July / August 2009
Risk Management

IN THIS ISSUE
 


 
Articles          
How To Kill A Black Swan
Written by Remy Briand and David Owyong   
Friday, 05 June 2009 00:00

 

II. Rethinking Strategic Asset Allocation

The issues of 2008 also highlighted the mismatch between the investment horizon, the level of risk investors can bear and the characteristics of their portfolio. The most problematic cases were seen in the defined contribution space, but this issue also affects mature pension plans.

A retiring worker who expects to exit the workforce in one year should take on much less risk in his investments than a young worker in his 20s who is looking at another 40 years of employment. Sounds obvious? Yet individuals retiring in 2009 who put their savings in a 2010 target-date fund would typically have seen the value of their savings shrink by 20–30 percent.

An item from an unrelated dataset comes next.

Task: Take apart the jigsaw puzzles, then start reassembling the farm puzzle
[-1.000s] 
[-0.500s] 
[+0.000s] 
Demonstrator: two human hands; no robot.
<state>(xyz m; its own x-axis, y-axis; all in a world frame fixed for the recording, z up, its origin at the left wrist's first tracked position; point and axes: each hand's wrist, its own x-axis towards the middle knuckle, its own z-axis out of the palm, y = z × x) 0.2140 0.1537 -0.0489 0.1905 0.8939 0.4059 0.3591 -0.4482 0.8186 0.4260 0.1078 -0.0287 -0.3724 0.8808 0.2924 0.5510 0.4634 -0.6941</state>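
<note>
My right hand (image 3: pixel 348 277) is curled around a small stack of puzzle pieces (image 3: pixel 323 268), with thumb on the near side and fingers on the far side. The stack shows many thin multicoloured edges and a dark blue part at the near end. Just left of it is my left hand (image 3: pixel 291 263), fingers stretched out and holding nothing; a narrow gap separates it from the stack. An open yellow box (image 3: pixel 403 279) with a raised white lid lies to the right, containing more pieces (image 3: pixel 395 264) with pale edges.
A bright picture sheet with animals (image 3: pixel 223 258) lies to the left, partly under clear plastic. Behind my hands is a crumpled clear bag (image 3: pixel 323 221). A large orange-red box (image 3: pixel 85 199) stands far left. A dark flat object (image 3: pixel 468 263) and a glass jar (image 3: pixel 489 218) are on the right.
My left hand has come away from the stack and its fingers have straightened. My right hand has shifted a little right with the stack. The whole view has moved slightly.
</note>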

For someone purchasing an annuity at retirement under these circumstances, it means a permanent loss of revenues in the same proportion.

Understanding Investment Horizon And Downside Risk

Asset allocation decisions have to be made in the context of the risk-return characteristics of various asset classes and the tolerable downside risk. The latter is linked to the length of the investment horizon. The key investment problem is determining the acceptable level of downside risk while at the same time maximizing long-term real returns, subject to protection against inflation or deflation.

Figure 4

The investment horizon is an important element of this problem because it is related to the appetite for downside risk. While the returns of an asset may be positive in the long run, in the short run the possibility of losses cannot be ruled out. Long-horizon investors have greater capacity to withstand short-term losses because they see beyond these short-run fluctuations to the long-term trend that will in time reassert itself. Figure 5 illustrates the various dimensions of the problem.